In a letter to today's New York Times book review section, mathematician John Allen Paulos defends himself against the charge that his latest book attacks religion despite being "innocent of theology". His defense, interestingly enough, is not to deny that he doesn't know much about theology; on the contrary, he admits his own ignorance, but then claims that you don't need to know much about theology in order to be able to make sweeping statements about religion.
To justify this point, he goes on to say,
But how much theology is required to observe, for example, that assertions of God's existence suggest the obvious question, Who made God? If he's simply there and needs no explanation, then why not just say that about the world itself rather than multiply mysteries?
I used to say the same thing back when I was about 20 or so.
But then, what I later came to realize is that a unitary, all-encompassing, boundless, infinite God is not of the same order of reality as a bounded, limited, contingent universe. God is, if he/she exists, by definition that which nothing is greater than, and than which nothing greater can even be conceived; therefore it makes perfect sense, as part of the very definition of "God", that God is uncreated, because there could not be anything greater than God that would create him/her. I have no trouble, on the other hand, conceiving of the possibility of something that is greater than the world. The world doesn't seem so infinite or perfect. I can imagine something greater than the world. The question of who created God, the Ultimate Reality and the Ground of Being, doesn't even make sense, given the definition we are working with; but the question of why there is something rather than nothing at all, on the other hand, is a difficult one, at least for me, to make sense of, unless I accept that there is ultimately some uncreated and infinite reality that lies behind the something that we observe. This is one reason why I came to believe in God, and this is one reason why I eventually rejected the argument that Paulos expressed in the above quote, and which I had embraced when I was twenty.

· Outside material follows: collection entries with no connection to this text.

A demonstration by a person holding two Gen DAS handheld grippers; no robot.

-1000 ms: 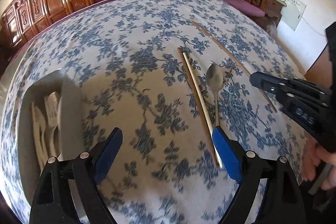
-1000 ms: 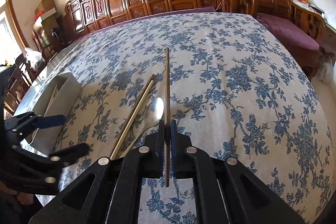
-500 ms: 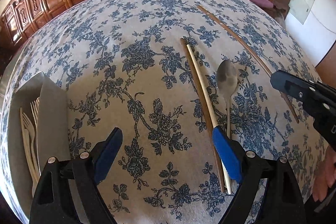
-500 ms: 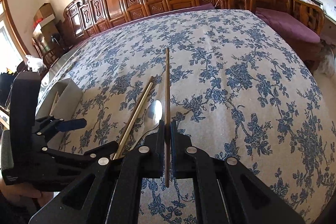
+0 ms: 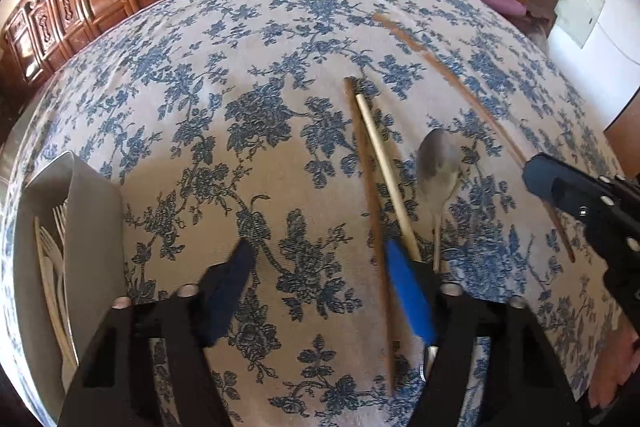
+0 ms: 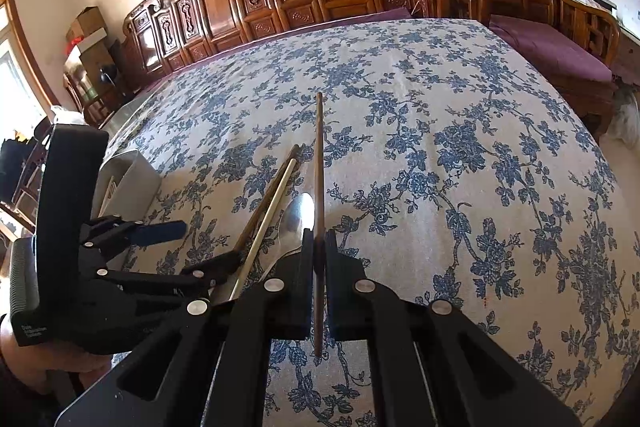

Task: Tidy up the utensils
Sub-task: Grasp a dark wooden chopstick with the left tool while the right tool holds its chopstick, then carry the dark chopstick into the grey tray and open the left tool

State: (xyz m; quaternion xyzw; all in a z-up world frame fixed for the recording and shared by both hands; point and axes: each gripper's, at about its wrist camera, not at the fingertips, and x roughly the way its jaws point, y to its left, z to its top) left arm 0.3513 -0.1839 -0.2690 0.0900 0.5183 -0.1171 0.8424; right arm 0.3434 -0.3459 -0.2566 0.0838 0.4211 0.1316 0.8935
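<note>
Right tongs [image 6: 316, 247] clamped tight on dark chopstick [image 6: 319, 163] at frame centre, ready for tray [image 5: 94, 211] lower left; left tongs [image 5: 320, 279] half-open, closing around brown chopstick [image 5: 370, 203], not yet pinched.

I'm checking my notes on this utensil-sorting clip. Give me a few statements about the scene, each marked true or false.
1. The right tool is shut on a dark chopstick. True.
2. The spoon is already in the grey tray. False: it lies on the tablecloth, beside two chopsticks.
3. The tray holds pale forks. True.
4. The left tool has clamped the light chopstick. False: its jaws are closing, nothing pressed between them yet.
5. The tablecloth is plain red. False: it is white with blue flowers.
</note>
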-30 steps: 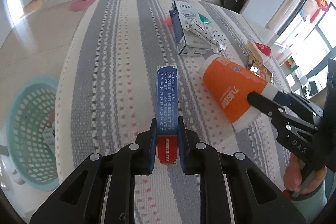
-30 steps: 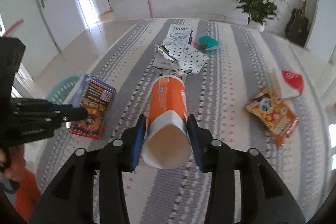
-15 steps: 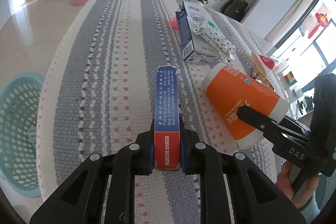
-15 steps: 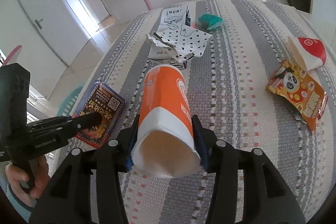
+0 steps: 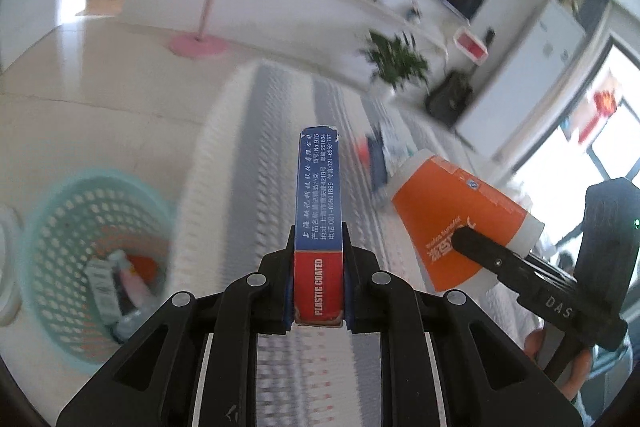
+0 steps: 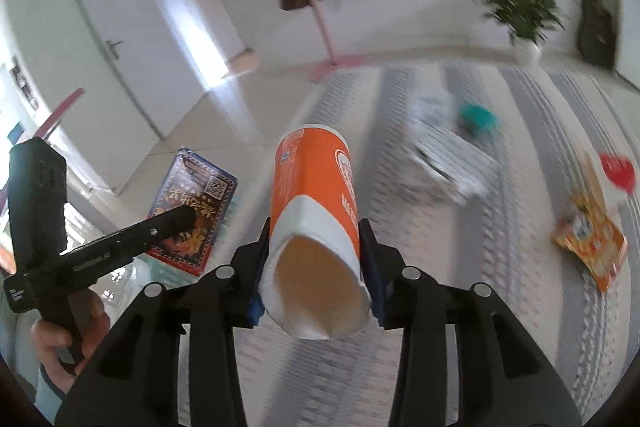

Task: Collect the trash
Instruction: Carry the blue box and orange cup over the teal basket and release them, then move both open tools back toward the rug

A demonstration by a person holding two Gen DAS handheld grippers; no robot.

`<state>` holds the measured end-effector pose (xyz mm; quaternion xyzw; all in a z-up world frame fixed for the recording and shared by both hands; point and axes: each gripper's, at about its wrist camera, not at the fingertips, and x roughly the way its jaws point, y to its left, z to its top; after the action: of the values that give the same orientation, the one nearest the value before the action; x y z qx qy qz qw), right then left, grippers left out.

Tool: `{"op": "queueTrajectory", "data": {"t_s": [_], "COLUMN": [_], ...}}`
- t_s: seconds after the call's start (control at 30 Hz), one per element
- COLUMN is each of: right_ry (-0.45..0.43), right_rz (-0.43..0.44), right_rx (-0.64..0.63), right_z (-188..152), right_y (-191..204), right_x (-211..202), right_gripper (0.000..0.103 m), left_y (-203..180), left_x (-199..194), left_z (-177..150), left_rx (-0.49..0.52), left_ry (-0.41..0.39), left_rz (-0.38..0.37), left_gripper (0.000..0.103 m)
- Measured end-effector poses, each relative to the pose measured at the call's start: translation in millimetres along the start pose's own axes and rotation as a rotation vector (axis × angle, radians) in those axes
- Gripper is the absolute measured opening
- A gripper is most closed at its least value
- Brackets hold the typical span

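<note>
My left gripper (image 5: 318,259) is shut on a flat blue and red card box (image 5: 318,203), held edge-up above the striped table's (image 5: 248,155) left part. The box also shows in the right wrist view (image 6: 192,203). My right gripper (image 6: 316,255) is shut on an orange and white paper cup (image 6: 314,207), lifted off the table; the cup also shows in the left wrist view (image 5: 452,223). A turquoise mesh basket (image 5: 52,227) with trash inside stands on the floor left of the table.
On the table lie a crumpled dotted paper and carton (image 6: 444,163), a teal item (image 6: 476,117), an orange snack bag (image 6: 588,239) and a red and white wrapper (image 6: 616,171). A pink coat stand (image 5: 204,27) and a plant (image 5: 396,59) stand beyond.
Both grippers have lifted their loads higher off the table and swung left toward the basket side. The view is motion-blurred now.
</note>
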<state>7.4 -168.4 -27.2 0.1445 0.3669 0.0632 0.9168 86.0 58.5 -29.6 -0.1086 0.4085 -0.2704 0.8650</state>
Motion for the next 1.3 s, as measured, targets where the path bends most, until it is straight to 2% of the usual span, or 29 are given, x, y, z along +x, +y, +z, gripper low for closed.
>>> {"op": "queueTrajectory", "data": {"t_s": [0.13,0.23,0.3,0.37,0.43,0.63,0.73,0.8,0.87,0.9,0.93,1.3], "right_ry": [-0.016,-0.003,0.011,0.042,0.084,0.174,0.202,0.227,0.246,0.253,0.255,0.251], "right_rz": [0.052,0.078,0.087,0.105,0.118,0.125,0.096,0.084,0.077,0.071,0.068,0.073], "right_rx": [-0.069,-0.103,-0.123,-0.133,-0.118,-0.111,-0.138,-0.14,-0.126,-0.117,-0.113,-0.098], "right_z": [17,23,24,25,25,12,3,-4,-9,-10,-12,-13], "right_y": [54,88,108,126,138,166,174,176,175,174,173,158], "right_x": [13,31,45,65,87,141,159,170,178,181,182,168], "right_gripper": [0.037,0.037,0.037,0.038,0.038,0.04,0.041,0.043,0.044,0.044,0.044,0.046], "left_y": [40,74,95,112,131,189,205,208,210,210,210,197], "left_x": [-39,-58,-66,-69,-67,-56,-52,-51,-50,-50,-51,-56], "left_z": [10,11,10,6,0,-17,-22,-24,-26,-27,-26,-22], "left_rx": [-0.073,-0.143,-0.179,-0.183,-0.215,-0.396,-0.438,-0.437,-0.43,-0.429,-0.43,-0.402], "left_ry": [-0.088,-0.124,-0.134,-0.135,-0.117,-0.026,-0.001,0.008,0.012,0.013,0.009,-0.031], "left_rz": [0.058,0.108,0.175,0.306,0.357,0.32,0.316,0.318,0.331,0.332,0.333,0.307], "left_gripper": [0.016,0.016,0.016,0.016,0.016,0.016,0.016,0.016,0.023,0.033,0.038,0.041]}}
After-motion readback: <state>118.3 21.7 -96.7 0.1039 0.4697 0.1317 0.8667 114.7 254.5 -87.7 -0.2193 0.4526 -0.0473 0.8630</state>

One key point about my own take on the Cosmological Argument is that, as an adherent of process theology, I do not see God as an omnipotent being who simply forced the world into existence via a single, all-powerful creative act. But the important point is not whether we are talking about a traditionally theistic God versus a panentheistic God; instead, what I think matters is that, from my point of view, there is an infinite, uncreated Reality, which serves as the wellspring from which the world evolved. The "how" of that dependence depends on one's specific theology.
None of this, of course, serves as a
proof that God exists. Maybe the world does just exist for no reason whatsoever. Maybe we just are--period. But this gets back to my earlier point about science being about "what" and religion being about "why". One possible answer to the question of why there is something instead of nothing is simply to say that there is no reason--the world exists just because. That would be the atheistic response. Religion, on the other hand, is for me a way of saying that there really is a reason
why we exist. And for me, that reason, is God.